Tim is in business with his friend Harry, but the company goes bust after Harry runs up a series of debts and disappears. Tim is about to give up the search for Harry as a bad job when he's approached by a mysterious figure who turns out to be working for the secret service: they are after Harry as well, and believe that Tim is the best person to hunt for him without raising too much suspicion.
I think this book was written in 1962, and it does feel a bit dated, but nonetheless it was a good tale. It reminded me a bit of The Thirty-Nine Steps - Tim found himself following a trail that leads to various locations and meeting different people who might or might not be complicit in Harry's disappearance.
Perhaps one of the reasons it reminded me of the Buchan book is that it's set in a Britain of the past, where people know and accept their place in the class system without question. E.g. when Frazer is talking with a man who runs a garage, he addresses says things like "Alright Tupper, there you are", and gets responses such as "Ta very much, Mr Frazer". There's also a stiff-upper-lip/fair play feeling to the thing which sort of felt a bit quaint compared to the last book I listened to.

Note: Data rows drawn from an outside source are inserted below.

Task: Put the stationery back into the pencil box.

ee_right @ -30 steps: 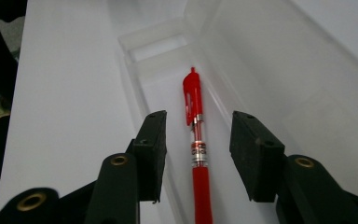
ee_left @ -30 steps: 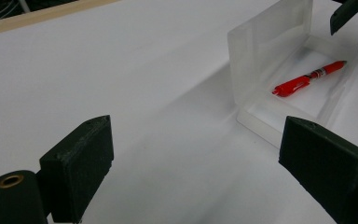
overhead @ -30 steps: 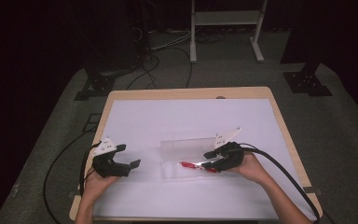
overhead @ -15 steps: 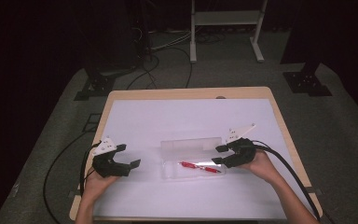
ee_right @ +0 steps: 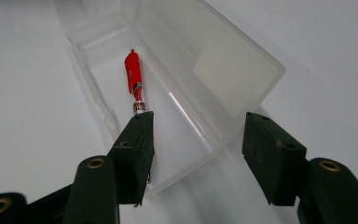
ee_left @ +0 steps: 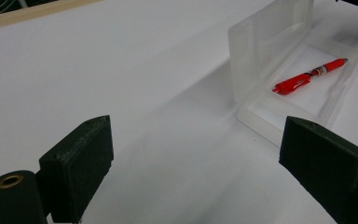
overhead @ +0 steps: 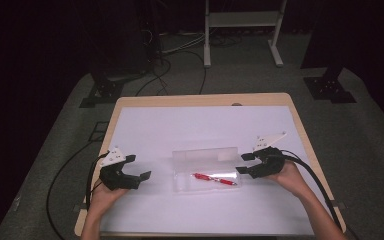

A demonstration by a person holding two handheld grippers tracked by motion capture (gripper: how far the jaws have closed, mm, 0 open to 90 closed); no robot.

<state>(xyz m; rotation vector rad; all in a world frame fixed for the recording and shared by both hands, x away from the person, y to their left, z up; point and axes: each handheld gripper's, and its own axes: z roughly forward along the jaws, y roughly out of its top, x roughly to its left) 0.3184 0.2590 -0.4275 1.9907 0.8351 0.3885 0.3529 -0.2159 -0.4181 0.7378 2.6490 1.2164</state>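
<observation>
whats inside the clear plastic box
One red pen lies flat on the floor of the clear plastic box, lid open. In the right gripper view a jaw covers the pen's tip end.

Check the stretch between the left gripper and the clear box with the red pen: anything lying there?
Nothing. In the high view, bare white table cover separates the left gripper from the clear box holding the red pen.

Fingers: two black fingers (ee_right: 137,154) rise from the bottom of the frame, spread apart.
Box: clear plastic rectangular box (ee_right: 242,70), lid open, centre to upper frame.
Pen: red plastic pen (ee_right: 134,81) inside the box, lower end hidden behind left finger.
Surface: white surface (ee_right: 28,93) all around.
</observation>
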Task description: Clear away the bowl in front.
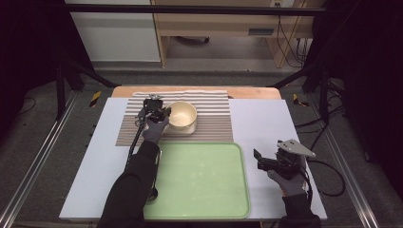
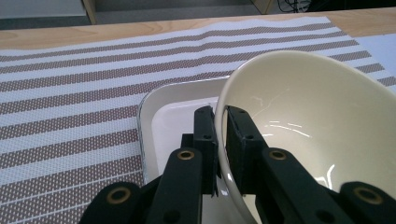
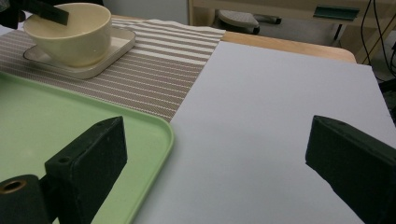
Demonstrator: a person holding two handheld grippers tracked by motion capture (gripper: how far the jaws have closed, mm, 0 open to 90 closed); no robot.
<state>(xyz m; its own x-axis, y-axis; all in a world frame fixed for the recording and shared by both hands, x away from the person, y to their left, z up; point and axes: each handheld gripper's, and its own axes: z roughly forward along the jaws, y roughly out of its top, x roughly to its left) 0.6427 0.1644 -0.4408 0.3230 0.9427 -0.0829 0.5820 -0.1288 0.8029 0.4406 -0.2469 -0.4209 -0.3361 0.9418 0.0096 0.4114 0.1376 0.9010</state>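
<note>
My left hand-held gripper (image 2: 222,135) is clamped on the rim of the cream bowl (image 2: 317,126), one jaw inside and one outside the near wall. The bowl sits tilted on a small white saucer (image 2: 175,100), on the striped mat (image 1: 216,121) toward the far edge of the desk (image 1: 266,123). I judge the grip the weak point: only a thin band of smooth, glazed wall lies between the jaws, so the bowl could swing or slip out if I lift fast or turn my wrist. Its foot may also catch the saucer's raised lip and drag the saucer along. Nearer me, the green tray (image 1: 199,178) lies along the near edge; clipping its rim on the way could jar the bowl loose. My right hand-held gripper (image 1: 261,159), jaws wide apart and holding nothing, hovers just right of the tray, too far off to steady anything.
</note>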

One thing I started to notice, and consequently got a bit irritated with, was the habit the author has of over-using adverbs to describe speech. For example, "I don't know," she said dubiously and I asked, looking at him searchingly. It was rare that anyone just said anything. I suppose this might not have been so bad if I'd been reading, rather than listening, to the book - as it was, you got him reading "I'm really sorry," she said mournfully in a mournful voice, which didn't seem very subtle.
But overall it was an entertaining story and I'll look for more (I'm not sure there are any other Tim Frazer books, although this one does end in a way that leaves open the possibility of a series).